The agency also is helping parts of the U.S. recover from a series of 2017 hurricanes and tracking the lingering effects of the Zika virus on newborns.

Dr. Schuchat said the CDC is undaunted by its hefty workload or the sudden departure of Director Brenda Fitzgerald, who resigned Jan. 31, one day after Politico reported that she had acquired stock in a tobacco company despite the agency's anti-smoking mission. Dr. Fitzgerald also was unable to divest from older stocks, which created conflicts of interest with her job as director.

Dr. Schuchat returned as acting director — the same position she held at the start of Mr. Trump's term.

Democrats on the Senate Committee on Health, Education, Labor and Pensions told Mr. Trump that they will be monitoring the selection process for a permanent leader. They want him to pick someone who will put science over ideology and "resolve any and all conflicts of interest so that she or he can fully engage, uninhibited by recusals, on all matters within the CDC's purview."

Dr. Schuchat said she doesn't know when a director might be selected, and she deflected questions about her own prospects for the nomination.
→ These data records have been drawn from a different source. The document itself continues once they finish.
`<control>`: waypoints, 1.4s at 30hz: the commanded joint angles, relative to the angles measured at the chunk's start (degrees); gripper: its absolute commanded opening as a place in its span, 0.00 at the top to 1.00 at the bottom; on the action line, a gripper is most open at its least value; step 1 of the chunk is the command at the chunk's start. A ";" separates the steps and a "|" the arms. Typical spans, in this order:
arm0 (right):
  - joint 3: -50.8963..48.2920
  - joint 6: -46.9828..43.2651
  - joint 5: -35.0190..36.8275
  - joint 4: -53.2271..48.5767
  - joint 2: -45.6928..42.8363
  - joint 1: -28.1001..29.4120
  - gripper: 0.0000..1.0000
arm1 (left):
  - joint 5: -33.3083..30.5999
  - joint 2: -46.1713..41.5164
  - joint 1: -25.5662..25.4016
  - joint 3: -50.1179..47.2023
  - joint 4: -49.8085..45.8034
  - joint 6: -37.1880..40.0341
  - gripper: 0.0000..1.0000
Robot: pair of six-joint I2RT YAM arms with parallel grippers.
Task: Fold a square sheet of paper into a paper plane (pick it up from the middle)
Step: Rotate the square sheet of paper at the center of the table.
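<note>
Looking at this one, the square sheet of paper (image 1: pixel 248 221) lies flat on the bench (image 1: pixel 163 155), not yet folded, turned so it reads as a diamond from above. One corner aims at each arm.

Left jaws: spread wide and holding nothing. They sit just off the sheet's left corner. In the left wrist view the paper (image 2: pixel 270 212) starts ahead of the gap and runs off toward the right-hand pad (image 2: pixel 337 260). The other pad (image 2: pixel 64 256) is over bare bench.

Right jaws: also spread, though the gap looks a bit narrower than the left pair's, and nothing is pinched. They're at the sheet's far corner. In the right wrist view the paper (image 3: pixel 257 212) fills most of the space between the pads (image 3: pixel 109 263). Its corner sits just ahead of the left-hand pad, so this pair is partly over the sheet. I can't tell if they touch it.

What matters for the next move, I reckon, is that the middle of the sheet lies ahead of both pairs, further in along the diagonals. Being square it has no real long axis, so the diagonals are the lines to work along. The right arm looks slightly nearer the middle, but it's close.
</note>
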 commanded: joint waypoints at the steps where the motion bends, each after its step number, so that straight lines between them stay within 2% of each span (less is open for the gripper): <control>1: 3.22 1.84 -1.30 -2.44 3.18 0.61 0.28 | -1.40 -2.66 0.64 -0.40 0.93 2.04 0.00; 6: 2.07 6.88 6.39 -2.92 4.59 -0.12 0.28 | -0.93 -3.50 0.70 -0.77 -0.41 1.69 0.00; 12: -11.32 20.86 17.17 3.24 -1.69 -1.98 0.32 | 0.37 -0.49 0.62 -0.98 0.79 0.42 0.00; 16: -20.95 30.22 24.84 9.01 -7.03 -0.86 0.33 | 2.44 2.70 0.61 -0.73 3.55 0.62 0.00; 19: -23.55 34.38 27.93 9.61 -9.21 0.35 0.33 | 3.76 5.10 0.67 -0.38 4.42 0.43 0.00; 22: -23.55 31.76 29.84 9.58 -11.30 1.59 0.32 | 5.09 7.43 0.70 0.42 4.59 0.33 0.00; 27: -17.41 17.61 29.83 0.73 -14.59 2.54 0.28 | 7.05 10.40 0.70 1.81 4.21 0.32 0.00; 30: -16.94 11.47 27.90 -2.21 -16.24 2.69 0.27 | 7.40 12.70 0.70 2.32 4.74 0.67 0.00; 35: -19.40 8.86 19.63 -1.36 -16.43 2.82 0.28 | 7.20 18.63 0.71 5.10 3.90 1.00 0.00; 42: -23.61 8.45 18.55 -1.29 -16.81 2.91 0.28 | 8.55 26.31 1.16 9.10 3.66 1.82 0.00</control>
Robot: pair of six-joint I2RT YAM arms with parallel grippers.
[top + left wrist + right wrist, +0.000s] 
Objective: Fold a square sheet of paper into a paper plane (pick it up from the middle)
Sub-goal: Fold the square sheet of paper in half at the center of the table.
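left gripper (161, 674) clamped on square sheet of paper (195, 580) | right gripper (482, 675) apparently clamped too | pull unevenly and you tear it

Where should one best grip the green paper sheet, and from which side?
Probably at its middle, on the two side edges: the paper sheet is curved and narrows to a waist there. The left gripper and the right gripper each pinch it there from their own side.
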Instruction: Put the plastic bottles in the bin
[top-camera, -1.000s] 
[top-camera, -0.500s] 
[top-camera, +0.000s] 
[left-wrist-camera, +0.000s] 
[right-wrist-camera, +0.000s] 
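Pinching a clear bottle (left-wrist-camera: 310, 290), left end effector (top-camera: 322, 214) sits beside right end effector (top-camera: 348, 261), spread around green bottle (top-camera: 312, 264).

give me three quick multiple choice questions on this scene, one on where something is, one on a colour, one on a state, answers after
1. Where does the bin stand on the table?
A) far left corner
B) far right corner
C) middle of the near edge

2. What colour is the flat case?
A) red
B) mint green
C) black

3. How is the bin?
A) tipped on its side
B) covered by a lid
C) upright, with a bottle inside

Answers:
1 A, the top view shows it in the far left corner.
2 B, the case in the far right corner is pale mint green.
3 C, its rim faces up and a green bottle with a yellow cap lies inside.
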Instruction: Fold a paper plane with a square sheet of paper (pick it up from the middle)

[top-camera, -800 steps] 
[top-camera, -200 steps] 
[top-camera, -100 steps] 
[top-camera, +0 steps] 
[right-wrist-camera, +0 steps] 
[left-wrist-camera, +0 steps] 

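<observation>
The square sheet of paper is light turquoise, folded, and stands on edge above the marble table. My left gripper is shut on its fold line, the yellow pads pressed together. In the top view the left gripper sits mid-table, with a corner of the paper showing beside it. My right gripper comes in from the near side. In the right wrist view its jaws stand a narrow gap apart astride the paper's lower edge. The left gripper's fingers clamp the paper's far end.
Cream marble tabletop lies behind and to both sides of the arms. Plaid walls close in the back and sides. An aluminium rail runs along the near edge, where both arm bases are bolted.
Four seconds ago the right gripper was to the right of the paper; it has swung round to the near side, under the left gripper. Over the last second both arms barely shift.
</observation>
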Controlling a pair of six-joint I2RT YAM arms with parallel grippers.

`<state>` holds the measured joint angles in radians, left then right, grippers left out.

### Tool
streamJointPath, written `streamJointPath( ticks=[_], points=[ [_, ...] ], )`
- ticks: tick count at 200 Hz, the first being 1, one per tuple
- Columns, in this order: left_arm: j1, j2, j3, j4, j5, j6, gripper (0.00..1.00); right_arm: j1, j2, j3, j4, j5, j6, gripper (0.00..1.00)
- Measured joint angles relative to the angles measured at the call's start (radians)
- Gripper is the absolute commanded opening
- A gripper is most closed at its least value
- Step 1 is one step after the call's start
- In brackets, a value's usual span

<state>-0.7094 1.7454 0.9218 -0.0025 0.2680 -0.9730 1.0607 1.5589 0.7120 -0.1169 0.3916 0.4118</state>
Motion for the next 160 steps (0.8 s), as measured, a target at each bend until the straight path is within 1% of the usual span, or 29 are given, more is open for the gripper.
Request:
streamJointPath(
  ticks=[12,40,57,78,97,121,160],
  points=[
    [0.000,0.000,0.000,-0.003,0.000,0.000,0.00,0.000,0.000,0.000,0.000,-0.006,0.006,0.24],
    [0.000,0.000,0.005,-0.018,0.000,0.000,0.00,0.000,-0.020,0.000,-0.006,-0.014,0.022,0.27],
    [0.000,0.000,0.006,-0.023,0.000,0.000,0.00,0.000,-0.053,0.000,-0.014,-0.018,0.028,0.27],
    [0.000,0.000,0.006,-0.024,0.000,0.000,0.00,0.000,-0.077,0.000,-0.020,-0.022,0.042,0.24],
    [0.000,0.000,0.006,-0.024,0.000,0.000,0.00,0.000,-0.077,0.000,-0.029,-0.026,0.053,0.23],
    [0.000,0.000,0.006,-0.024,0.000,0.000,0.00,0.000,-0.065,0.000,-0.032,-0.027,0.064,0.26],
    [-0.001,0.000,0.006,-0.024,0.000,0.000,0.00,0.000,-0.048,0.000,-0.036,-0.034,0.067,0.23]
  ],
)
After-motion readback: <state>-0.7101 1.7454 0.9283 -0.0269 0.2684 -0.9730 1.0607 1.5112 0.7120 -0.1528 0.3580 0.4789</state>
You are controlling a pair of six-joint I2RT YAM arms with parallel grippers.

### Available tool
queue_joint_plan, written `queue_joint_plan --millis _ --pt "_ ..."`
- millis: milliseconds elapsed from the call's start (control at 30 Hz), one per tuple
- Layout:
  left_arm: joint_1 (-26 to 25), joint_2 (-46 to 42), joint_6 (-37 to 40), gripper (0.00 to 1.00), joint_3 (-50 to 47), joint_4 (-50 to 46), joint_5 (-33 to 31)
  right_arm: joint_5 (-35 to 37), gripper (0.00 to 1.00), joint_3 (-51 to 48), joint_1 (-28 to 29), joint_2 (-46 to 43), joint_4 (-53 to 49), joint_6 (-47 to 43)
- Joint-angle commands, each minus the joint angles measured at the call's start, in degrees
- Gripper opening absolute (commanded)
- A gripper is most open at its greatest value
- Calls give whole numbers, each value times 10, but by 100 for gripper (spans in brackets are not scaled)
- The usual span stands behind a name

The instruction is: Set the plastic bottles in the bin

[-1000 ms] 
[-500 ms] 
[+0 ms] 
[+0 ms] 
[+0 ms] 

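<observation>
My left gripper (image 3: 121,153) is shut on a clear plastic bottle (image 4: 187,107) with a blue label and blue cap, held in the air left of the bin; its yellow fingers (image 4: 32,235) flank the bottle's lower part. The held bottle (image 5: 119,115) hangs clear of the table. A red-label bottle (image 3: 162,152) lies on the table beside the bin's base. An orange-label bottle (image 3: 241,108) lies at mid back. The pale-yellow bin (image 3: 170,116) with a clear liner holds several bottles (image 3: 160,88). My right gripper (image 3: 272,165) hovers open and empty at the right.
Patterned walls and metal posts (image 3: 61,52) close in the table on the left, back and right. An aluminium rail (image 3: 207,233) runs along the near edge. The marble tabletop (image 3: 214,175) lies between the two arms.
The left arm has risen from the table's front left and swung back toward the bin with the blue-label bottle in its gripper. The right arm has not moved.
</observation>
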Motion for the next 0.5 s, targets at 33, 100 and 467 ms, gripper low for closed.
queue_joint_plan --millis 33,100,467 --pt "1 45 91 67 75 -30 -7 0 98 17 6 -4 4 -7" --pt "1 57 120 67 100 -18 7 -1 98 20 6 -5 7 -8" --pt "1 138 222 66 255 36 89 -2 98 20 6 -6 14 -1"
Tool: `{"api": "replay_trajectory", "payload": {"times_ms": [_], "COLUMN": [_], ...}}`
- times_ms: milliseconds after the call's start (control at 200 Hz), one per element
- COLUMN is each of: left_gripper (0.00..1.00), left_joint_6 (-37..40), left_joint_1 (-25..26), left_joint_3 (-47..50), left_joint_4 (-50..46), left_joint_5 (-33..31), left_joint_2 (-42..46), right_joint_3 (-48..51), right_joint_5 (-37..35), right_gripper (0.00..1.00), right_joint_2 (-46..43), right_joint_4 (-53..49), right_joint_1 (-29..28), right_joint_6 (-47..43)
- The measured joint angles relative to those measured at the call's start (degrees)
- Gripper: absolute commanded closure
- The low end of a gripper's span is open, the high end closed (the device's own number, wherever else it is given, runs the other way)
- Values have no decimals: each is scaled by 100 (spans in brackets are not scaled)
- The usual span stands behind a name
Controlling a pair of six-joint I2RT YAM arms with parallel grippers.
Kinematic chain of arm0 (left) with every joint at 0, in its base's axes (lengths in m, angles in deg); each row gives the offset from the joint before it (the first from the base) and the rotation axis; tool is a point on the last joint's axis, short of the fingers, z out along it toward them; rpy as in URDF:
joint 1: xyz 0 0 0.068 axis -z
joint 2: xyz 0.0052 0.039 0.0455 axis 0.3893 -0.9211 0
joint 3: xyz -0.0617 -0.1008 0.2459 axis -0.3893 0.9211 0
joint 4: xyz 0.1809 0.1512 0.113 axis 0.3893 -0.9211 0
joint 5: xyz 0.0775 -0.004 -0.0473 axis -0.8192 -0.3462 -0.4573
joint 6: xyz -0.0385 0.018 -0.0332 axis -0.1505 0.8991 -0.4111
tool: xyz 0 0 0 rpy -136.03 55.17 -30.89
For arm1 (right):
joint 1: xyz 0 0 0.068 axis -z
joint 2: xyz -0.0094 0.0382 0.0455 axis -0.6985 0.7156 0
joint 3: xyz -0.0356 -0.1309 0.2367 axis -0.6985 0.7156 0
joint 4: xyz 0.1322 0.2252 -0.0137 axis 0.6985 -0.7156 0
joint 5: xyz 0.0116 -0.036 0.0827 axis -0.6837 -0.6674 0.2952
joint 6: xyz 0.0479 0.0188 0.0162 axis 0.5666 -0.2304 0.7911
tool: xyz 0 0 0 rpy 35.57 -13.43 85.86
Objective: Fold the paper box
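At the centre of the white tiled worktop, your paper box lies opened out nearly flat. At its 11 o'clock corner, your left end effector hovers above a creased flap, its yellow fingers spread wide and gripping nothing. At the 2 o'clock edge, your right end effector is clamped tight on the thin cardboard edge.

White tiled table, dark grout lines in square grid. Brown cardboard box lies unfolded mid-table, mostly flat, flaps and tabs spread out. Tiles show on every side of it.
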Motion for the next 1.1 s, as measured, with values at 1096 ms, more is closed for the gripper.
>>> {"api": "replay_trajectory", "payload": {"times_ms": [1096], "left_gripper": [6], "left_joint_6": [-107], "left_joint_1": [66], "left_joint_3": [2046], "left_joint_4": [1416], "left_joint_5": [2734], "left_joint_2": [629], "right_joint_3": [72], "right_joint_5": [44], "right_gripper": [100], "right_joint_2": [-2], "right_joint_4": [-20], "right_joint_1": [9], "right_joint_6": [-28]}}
Moving forward, Democrats in Congress want the CDC to take on another major task — gun violence research — after an assailant with a semi-automatic weapon killed 17 students and adults at a high school in Parkland, Florida, last month.

Health and Human Services Secretary Alex Azar recently told lawmakers that it is a topic worth exploring, since a recurring legislative ban known as the Dickey Amendment prohibits gun control advocacy but not research.

"We're not supposed to lobby; that's not our job. We're an evidence-, science-based organization," Dr. Schuchat said. "Our main issue is we're not funded to do research."

The CDC does conduct anti-violence surveillance that overlaps with gun activity — such as rates of domestic violence, suicide and homicides — even if it hasn't tackled gun violence directly.

Dr. Schuchat said the agency will do the research if money is allocated.

The CDC is still tracking the Zika virus. Only three travelers have brought Zika cases with them to the U.S. mainland so far this year, though the CDC is urging Americans to be wary of local transmission when the weather gets warmer. The mosquito vector hasn't gone anywhere, and similar viruses, such as dengue, have been known to flare up after dormant periods.

In the meantime, the CDC is continuing to track about 7,000 U.S. women who became infected while pregnant. Some of them gave birth to children with abnormally small heads or other defects. Those children will need follow-up care, though the CDC is tracking those who appeared to be healthy as well.

"It's a key question of whether they will develop normally or whether there were more subtle effects of the Zika infection," Dr. Schuchat said.